Great Basin Desert valley
Sagebrush on the Great Basin Desert valley floor with the Sierra Nevada Mountains beyond.

The Great Basin Desert is the largest desert in North America. It covers an area of 200,000 square miles (518,000 square km). It lies mainly in the states of Nevada and Utah but also stretches into California and Idaho.

The Great Basin Desert is a temperate, cold, northern desert. It has hot, dry summers and snowy winters. The desert includes low salty dry lakes, up through rolling sagebrush valley to pinyon and juniper tree forests. The Great Basin Desert sits at elevations that range from 3,900 to 9,800 feet (1,200 to 3,000 m) above sea level. There are 33 peaks within the desert with summits higher than 9,800 feet (3,000 m).
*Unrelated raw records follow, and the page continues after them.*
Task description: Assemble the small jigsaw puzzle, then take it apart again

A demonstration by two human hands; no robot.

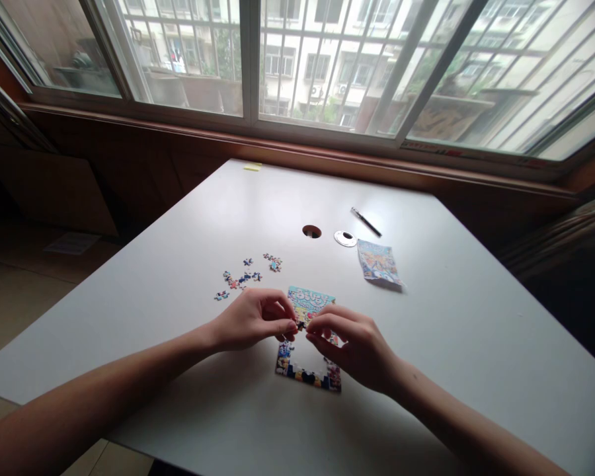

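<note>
Beneath the right grip (361, 340), the puzzle (311, 301)

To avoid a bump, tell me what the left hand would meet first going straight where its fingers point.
The left hand would probably meet the right hand, facing it over the puzzle; depth is unclear.

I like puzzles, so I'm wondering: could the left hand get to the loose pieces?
Probably yes: the loose pieces lie on the table just past the left hand, with nothing visible between. That hand is at the puzzle, so it would have to leave first.
</note>
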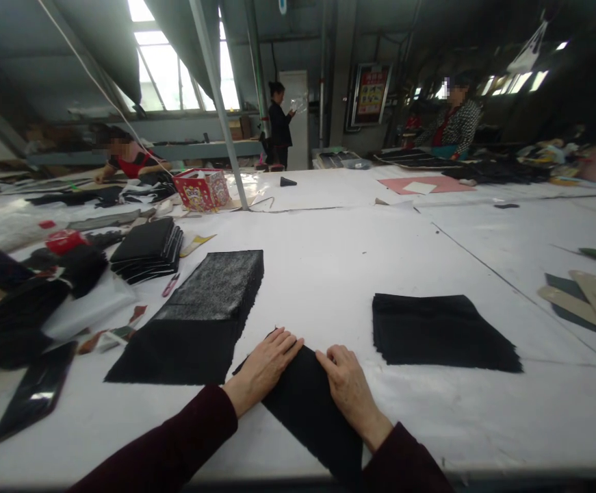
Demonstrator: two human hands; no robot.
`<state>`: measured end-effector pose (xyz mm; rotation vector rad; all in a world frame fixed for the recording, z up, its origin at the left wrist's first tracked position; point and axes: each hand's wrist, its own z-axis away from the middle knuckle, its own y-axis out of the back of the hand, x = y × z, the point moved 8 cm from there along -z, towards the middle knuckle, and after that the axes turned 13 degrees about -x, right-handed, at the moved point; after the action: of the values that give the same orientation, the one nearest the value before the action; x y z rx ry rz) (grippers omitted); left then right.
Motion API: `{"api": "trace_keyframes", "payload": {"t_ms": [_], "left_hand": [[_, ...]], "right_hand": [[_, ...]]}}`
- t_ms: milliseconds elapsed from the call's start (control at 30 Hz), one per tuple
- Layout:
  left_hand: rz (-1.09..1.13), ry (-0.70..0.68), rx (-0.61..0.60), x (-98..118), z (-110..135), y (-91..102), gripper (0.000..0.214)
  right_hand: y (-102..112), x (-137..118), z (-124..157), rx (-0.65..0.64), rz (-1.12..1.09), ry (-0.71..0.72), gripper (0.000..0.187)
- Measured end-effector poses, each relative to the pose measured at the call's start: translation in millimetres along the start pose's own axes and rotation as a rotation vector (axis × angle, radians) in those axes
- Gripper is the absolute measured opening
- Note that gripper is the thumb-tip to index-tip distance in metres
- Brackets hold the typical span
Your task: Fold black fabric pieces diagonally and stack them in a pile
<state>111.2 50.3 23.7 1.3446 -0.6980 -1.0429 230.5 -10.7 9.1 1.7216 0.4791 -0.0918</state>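
Note:
A black fabric piece lies slantwise on the white table in front of me, its lower end reaching the near edge. My left hand rests flat over its upper left part, fingers stretched out and close together. At its upper right edge is my right hand, thumb pointing along the cloth and fingers curled in against it. Left of my hands sits a stack of black fabric pieces, with a greyish, speckled piece over its far part. Another black fabric stack lies to the right.
On the left are a folded black stack, a dark phone-like slab, scraps and black bundles. A patterned red box stands by a metal pole. Beige templates lie far right. Several people are across the table.

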Motion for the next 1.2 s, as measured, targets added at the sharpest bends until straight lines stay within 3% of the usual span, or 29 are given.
{"api": "trace_keyframes", "payload": {"t_ms": [200, 467, 667, 900, 1200], "left_hand": [[-0.045, -0.004, -0.033, 6.6, -3.4, 2.0, 0.065], [-0.017, -0.061, -0.04, 18.2, -8.0, 3.2, 0.052], [-0.037, -0.059, -0.06, 25.4, -11.9, 3.0, 0.068], [-0.005, -0.114, -0.056, 32.7, -13.5, 5.7, 0.058], [-0.102, -0.065, -0.074, 48.4, -21.4, 8.1, 0.064]], "right_hand": [[2.5, 5.2, 9.0, -0.015, 0.026, -0.008, 0.03], [9.0, 9.9, 18.4, -0.04, -0.009, -0.007, 0.028], [11.0, 15.9, 28.1, -0.04, -0.009, 0.007, 0.029], [15.7, 19.5, 36.0, -0.058, -0.017, 0.032, 0.029], [25.1, 16.7, 40.7, -0.078, 0.031, 0.044, 0.031]]}}
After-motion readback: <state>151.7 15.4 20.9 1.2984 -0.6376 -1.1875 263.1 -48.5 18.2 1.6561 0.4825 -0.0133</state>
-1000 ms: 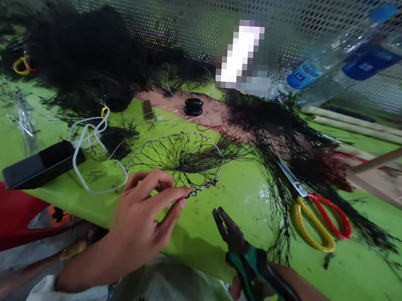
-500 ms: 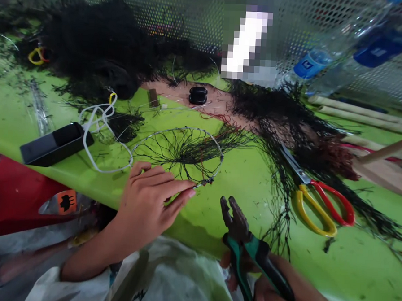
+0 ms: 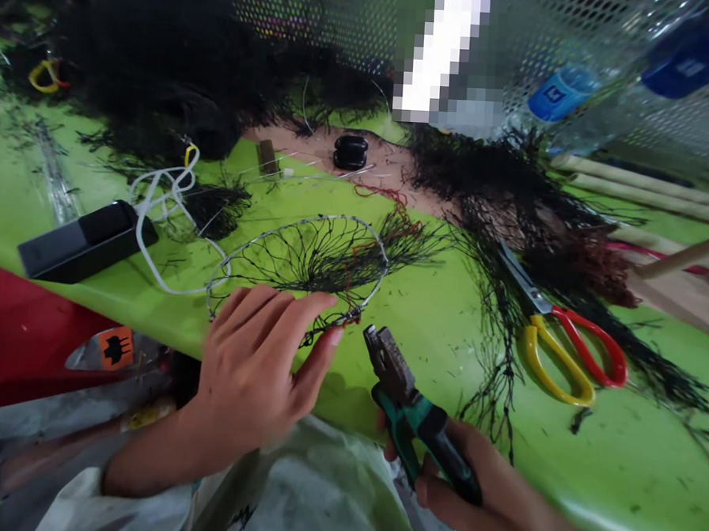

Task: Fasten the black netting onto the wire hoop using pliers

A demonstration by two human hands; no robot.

The Great Basin Desert is enclosed by the Sierra Nevada mountains to the west and the Rocky Mountain range to the east. These mountains block much rainfall. The Great Basin Desert lies in what is known as a “rain shadow.” A rain shadow is land that has been forced to become a desert because mountain ranges block rainfall. The average rainfall in the Great Basin Desert is 12 inches (30 cm) and that usually comes as snow. A single “wet year” in the Great Basin Desert can be followed by many years of drought.

A dry lake in the Great Basin Desert. Winter snow creates lakes called “playas”; the lakes evaporate in summer.

The surface of the Great Basin Desert consists of broad valleys on a plateau and remnants of ancient lakes. The only water available to plants on the Great Basin Desert is melting snow that seeps into the fine-textured desert soils. Occasional storms create temporary lakes (called playas); these lakes evaporate in summer creating salt flats such as the Bonneville Salt Flats. The salt comes from sodium and calcium in the soil.

Only plants that need little water grow in the Great Basin Desert. Plants that grow on the Great Basin Desert are sagebrush, blackbrush, a few cacti, and pinyon and bristlecone pine, which is one of the longest living plants on Earth (up to 4,900 years). The dominant plant life near the Great Basin playas is a plant called saltbush. The climate of the Great Basin desert greatly impacts what can live and grow there; the climate is characterized by extremes: hot, dry summers and cold, snowy winters. The weather on day one day in the Great Basin Desert can include frigid alpine ridges and warm, windy valleys; days over 90 °F (32 °C) followed by nights near 40 °F (4 °C). That is the climate of the high desert

Animals that live on the Great Basin Desert include jackrabbits, Great Basin rattlesnakes, and the desert horned lizard. One toad that can survive droughts in the Great Basin Desert is Couch’s Spadefoot Toad; it survives by lying dormant underground during droughts encased with a watertight cocoon made of shed skin. Other animals living in the Great Basin Desert are yellow-bellied marmots, beavers, sagebrush voles, porcupines, bighorn sheep, and pygmy rabbits.